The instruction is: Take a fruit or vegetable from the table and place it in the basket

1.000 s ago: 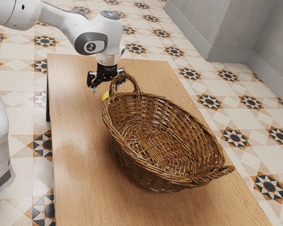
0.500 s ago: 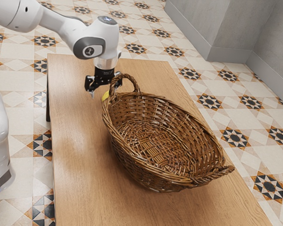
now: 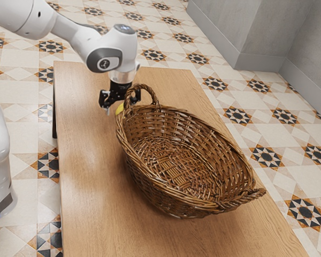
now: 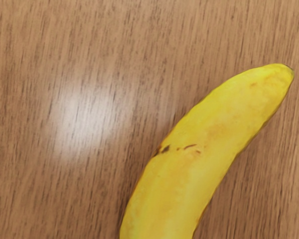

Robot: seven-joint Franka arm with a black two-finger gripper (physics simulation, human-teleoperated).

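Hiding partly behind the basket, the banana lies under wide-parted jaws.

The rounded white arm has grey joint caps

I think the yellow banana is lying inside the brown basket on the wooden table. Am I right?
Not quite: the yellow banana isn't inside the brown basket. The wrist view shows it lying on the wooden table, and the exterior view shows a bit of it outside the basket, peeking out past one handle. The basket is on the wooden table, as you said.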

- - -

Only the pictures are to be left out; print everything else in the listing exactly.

▶ [Completed task]
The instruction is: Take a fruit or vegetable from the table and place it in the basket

1.000 s ago: 
0.500 s ago: 
now: 
now: 

Robot: seven-joint Franka arm with a black two-finger gripper (physics simulation, human-teleoperated).

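Hiding partly behind the basket, the banana lies under wide-parted jaws.

The rounded white arm has grey joint caps

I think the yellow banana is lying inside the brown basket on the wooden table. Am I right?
Not quite: the yellow banana isn't inside the brown basket. The wrist view shows it lying on the wooden table, and the exterior view shows a bit of it outside the basket, peeking out past one handle. The basket is on the wooden table, as you said.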

Nothing remains to be added to the output.